Look in the data below for the line that has "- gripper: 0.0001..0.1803", then print exactly every line from there through the line that has "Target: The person", leaving pictures out.

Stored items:
========

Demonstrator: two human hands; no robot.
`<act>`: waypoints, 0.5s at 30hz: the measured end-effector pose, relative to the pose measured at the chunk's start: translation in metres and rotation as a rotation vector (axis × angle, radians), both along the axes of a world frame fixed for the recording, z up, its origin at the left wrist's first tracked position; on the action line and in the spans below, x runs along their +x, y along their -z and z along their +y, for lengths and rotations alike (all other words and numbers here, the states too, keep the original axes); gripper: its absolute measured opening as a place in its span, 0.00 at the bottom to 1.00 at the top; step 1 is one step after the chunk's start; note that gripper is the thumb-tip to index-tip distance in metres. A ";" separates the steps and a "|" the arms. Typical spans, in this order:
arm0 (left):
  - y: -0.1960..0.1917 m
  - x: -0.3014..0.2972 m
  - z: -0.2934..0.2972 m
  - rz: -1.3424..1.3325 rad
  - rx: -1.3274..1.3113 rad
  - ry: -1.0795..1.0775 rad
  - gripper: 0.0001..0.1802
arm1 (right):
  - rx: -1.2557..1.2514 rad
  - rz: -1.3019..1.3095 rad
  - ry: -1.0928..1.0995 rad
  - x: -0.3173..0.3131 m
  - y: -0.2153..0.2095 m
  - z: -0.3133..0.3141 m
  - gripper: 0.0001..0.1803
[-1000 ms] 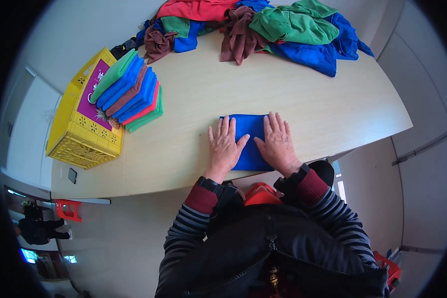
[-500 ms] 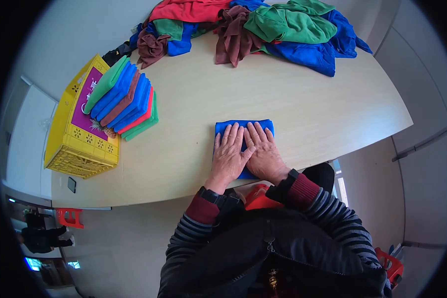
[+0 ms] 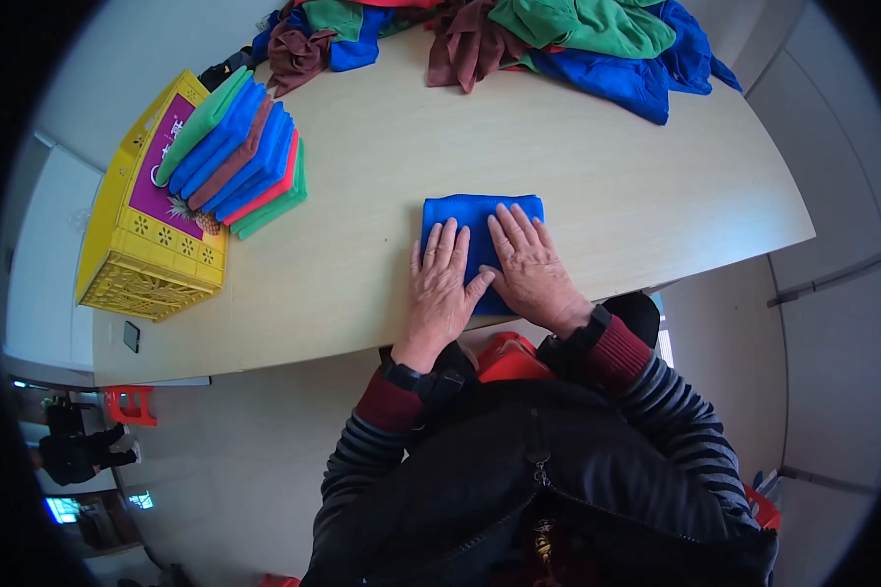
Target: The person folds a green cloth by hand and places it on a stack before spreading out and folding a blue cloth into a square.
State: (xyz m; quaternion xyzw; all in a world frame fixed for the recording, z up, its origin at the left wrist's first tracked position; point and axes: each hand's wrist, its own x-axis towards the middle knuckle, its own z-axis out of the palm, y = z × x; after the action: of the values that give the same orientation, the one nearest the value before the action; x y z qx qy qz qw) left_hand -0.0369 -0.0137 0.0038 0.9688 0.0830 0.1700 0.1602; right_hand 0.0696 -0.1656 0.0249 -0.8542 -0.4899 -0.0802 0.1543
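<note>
A folded blue towel [image 3: 480, 207] lies flat near the table's front edge, its far edge showing beyond my fingers. My left hand [image 3: 440, 289] rests over its left side, fingers stretched out and partly past the cloth's edge. Across the right side lies my right hand [image 3: 531, 269], palm down with the fingers extended. The two thumbs nearly meet over the middle of the cloth. Neither hand grips anything. To the left, a stack of folded towels [image 3: 240, 157] in green, blue, brown and red leans by the yellow crate.
The yellow plastic crate [image 3: 152, 279] stands at the table's left end, with a phone [image 3: 131, 337] near it. Loose green, brown, blue and red cloths [image 3: 587, 34] are heaped along the far side. A red stool [image 3: 130, 404] and a person [image 3: 73, 452] are on the floor at far left.
My hands have slid a little apart and toward me on the blue towel, uncovering more of its middle and far part. The whole view has shifted slightly, so the table appears higher.
</note>
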 end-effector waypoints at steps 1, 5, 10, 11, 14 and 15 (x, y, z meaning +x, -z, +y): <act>0.001 -0.002 -0.001 -0.001 0.007 -0.004 0.41 | -0.007 0.030 -0.001 -0.001 0.004 0.001 0.39; 0.002 -0.005 0.000 -0.004 0.033 -0.013 0.42 | -0.014 0.081 -0.007 -0.002 0.014 0.004 0.38; -0.010 -0.020 -0.005 -0.040 0.086 0.055 0.38 | -0.013 0.064 -0.021 0.001 0.016 0.001 0.38; -0.014 -0.025 -0.006 -0.057 0.100 0.091 0.36 | -0.017 0.066 -0.025 0.001 0.016 -0.001 0.38; -0.020 -0.044 -0.008 -0.004 0.181 0.150 0.31 | -0.030 0.036 -0.009 0.003 0.009 -0.008 0.37; -0.020 -0.047 -0.007 0.023 0.219 0.181 0.29 | -0.038 0.022 0.001 0.003 0.006 -0.010 0.37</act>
State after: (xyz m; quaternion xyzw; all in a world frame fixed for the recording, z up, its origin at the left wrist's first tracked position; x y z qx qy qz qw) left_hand -0.0843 -0.0208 0.0243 0.9859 -0.0220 0.1517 0.0671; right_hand 0.0728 -0.1756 0.0193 -0.8580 -0.4894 -0.0616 0.1432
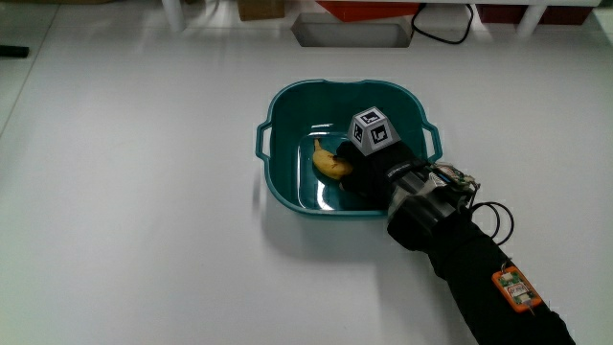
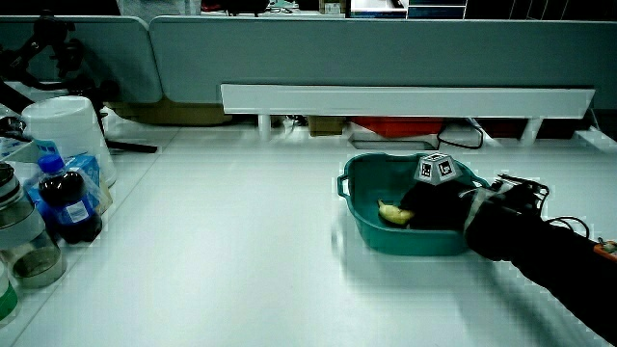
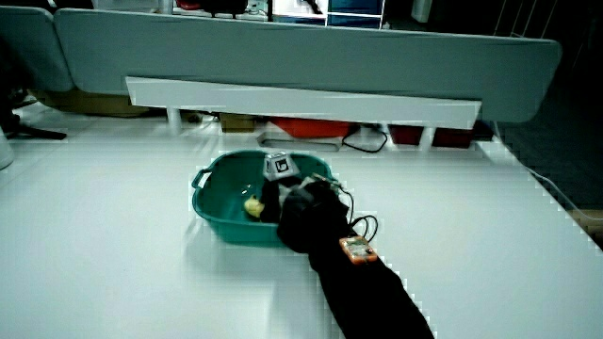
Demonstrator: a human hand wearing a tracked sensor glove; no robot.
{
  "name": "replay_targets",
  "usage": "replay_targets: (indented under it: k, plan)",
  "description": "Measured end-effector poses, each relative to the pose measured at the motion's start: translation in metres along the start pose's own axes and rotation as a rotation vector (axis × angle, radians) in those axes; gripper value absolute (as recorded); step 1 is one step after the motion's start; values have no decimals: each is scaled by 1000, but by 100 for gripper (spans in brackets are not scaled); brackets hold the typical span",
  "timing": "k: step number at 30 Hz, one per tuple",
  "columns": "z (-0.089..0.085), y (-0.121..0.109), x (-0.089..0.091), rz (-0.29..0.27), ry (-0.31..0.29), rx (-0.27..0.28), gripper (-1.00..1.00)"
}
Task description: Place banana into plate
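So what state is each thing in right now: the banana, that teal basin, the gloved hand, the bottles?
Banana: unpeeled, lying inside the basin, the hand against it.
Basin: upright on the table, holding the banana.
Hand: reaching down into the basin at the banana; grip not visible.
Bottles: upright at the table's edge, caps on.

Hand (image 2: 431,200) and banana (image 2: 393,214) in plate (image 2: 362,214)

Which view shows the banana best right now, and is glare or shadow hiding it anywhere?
Main view: banana clear in the teal plate, beside the hand; faint sheen on the plate floor only. A side view: banana visible, dim. A side view: hand and forearm mask most of the banana.
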Motion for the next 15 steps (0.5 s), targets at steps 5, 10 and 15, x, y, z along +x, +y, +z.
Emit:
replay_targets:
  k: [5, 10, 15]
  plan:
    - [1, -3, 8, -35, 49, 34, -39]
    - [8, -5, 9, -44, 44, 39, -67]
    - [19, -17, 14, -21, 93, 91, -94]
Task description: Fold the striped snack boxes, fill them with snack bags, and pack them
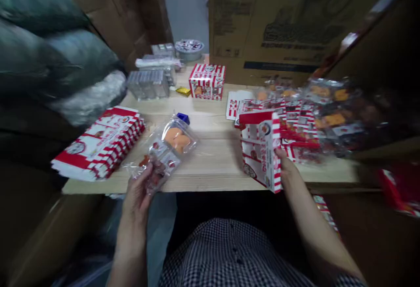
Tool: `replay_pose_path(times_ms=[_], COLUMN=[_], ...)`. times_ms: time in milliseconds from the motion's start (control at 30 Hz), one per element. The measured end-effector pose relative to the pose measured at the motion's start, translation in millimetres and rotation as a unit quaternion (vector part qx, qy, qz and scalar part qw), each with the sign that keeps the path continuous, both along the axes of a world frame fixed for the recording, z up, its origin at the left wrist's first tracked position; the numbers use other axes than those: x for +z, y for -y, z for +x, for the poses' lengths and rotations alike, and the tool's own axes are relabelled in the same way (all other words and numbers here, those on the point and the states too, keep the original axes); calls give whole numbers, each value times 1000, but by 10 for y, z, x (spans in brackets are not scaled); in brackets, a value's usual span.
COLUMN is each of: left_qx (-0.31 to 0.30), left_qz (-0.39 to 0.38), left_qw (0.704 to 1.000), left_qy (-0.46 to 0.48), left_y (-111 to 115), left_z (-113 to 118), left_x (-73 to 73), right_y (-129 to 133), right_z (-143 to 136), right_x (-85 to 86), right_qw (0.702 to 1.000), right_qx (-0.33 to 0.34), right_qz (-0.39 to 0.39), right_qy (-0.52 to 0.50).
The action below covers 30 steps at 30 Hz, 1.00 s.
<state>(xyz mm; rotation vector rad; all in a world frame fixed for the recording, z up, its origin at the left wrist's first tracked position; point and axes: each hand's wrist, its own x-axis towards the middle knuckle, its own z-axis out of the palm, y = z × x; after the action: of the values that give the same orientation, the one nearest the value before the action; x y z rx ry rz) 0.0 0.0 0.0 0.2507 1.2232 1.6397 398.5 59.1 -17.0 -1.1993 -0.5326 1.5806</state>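
My left hand (pixel 140 190) grips a clear plastic packet (pixel 169 147) that holds orange pieces and small sachets, above the front of the wooden table. Farther right, my right hand (pixel 286 169) is closed on the edge of a red-and-white striped box (pixel 260 149), held tilted over the table. Behind that box lie several striped boxes or cards (pixel 295 123). A stack of flat red-and-white cartons (pixel 100 142) sits at the table's left, beside my left hand. Just beyond the packet is a small blue object (pixel 183 118).
The wooden table (pixel 210 177) also bears an assembled striped box (pixel 207 82), a round tub of sachets (pixel 189 50), clear plastic cases (pixel 148 84) and a yellow sachet (pixel 183 91). Filled clear packets (pixel 334 118) pile up at right. A large cardboard box (pixel 282 29) stands behind.
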Motion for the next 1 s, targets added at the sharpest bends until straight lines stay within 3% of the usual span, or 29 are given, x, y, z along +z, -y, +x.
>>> replay_pose_path(times_ms=[133, 267, 333, 367, 400, 500, 567, 633, 800, 900, 1000], left_qx=[-15, -49, -59, -57, -52, -49, -63, -87, -130, -174, -232], left_qz=[-12, 0, 20, 28, 34, 24, 2, -15, -55, -90, -112], left_qw=[1000, 999, 998, 998, 998, 997, 993, 987, 968, 957, 940], left_qy=[11, 16, 7, -2, -14, -62, -100, -138, -209, -215, -223], left_y=[-41, -39, -32, -31, -32, -38, -34, -11, 120, 200, 213], left_z=[66, 132, 163, 177, 189, 205, 202, 197, 218, 207, 112], left_x=[-12, 20, 66, 91, 111, 103, 15, -127, -467, -514, -454], right_y=[30, 161, 236, 268, 295, 351, 375, 388, 373, 352, 335], right_z=[-23, -102, -152, -180, -209, -304, -359, -399, -441, -446, -451], right_x=[149, 165, 141, 119, 87, -75, -220, -360, -579, -628, -628], right_qw=[998, 990, 968, 941, 895, 686, 616, 596, 586, 583, 584], right_qx=[-38, 50, 121, 156, 193, 278, 316, 346, 377, 378, 380], right_qz=[50, 95, 131, 164, 204, 299, 311, 308, 292, 280, 270], right_qy=[8, 92, 177, 251, 347, 602, 650, 656, 656, 662, 665])
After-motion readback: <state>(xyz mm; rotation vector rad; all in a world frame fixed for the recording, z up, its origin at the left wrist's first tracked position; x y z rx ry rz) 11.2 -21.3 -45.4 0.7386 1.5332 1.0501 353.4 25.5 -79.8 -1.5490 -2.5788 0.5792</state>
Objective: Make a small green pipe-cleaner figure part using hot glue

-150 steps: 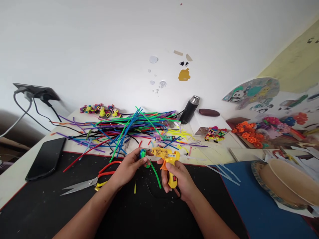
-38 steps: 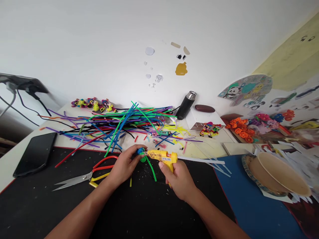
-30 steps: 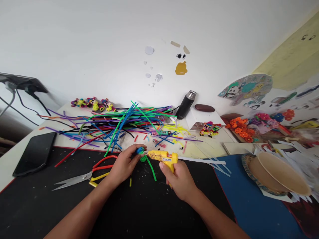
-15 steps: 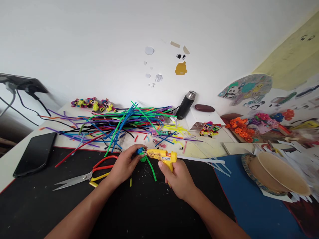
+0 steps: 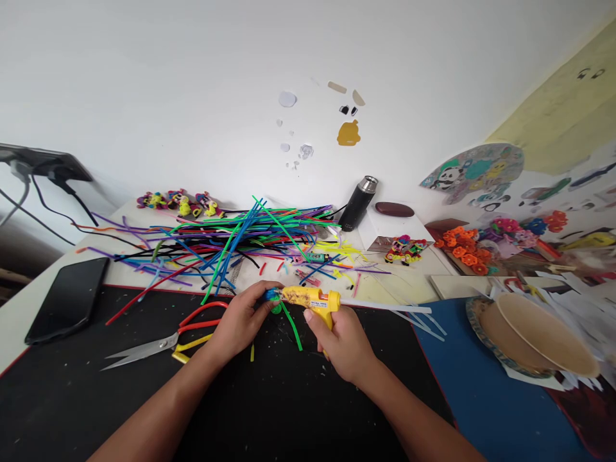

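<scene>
One black mat [image 5: 269,410], white wall [image 5: 192,96] — left hand [image 5: 243,319] holds blue-green piece [image 5: 274,303], right hand [image 5: 347,340] glue gun [image 5: 308,297].

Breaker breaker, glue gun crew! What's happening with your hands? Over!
Left hand pinching blue-and-green piece. Right hand gripping yellow glue gun. Gun's tip right by piece, touch unclear. Scissors beside left forearm, seemingly out of the way.
</scene>
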`<state>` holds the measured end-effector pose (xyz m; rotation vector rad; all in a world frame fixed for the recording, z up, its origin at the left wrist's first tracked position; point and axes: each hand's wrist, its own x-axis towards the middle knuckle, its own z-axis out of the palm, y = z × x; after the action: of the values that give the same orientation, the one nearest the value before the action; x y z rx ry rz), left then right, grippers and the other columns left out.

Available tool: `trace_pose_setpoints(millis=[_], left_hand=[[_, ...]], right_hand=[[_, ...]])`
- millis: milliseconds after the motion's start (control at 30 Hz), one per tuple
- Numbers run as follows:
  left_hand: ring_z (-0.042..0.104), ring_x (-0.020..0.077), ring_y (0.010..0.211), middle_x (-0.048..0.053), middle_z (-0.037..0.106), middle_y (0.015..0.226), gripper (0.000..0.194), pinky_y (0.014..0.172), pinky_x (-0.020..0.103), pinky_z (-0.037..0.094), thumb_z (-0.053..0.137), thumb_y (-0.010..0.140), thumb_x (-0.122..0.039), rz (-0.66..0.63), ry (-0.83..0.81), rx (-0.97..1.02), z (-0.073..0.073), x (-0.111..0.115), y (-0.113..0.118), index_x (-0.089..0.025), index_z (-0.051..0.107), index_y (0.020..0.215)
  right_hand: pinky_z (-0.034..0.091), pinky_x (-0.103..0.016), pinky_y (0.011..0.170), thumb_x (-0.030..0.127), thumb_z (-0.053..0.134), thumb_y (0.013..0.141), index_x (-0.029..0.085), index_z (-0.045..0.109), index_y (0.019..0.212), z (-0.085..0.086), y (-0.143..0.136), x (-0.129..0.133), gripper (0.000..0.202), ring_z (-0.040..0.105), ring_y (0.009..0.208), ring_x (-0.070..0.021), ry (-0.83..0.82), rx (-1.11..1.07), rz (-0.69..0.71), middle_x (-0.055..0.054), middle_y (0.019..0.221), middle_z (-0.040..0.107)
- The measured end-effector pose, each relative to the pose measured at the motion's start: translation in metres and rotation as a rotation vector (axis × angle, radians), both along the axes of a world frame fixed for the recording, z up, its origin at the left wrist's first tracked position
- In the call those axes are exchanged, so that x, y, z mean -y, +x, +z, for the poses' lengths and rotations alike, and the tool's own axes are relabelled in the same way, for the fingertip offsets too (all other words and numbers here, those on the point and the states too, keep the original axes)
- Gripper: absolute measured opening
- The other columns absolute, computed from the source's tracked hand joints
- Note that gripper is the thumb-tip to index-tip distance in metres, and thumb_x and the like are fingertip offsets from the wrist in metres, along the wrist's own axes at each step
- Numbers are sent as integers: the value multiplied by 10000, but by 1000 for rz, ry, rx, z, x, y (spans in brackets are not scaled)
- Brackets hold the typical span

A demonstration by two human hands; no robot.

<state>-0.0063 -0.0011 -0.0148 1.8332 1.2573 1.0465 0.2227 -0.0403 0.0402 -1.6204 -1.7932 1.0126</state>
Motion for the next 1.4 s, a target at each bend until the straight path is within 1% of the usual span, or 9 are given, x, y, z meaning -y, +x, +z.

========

**The answer:**
  - gripper: 0.0001..0.1803
[-1000 ms] 
[-500 ms] 
[+0 ms] 
Target: The person folds a green cloth by hand and places it on a stack before spreading out and folding a blue cloth into a square.

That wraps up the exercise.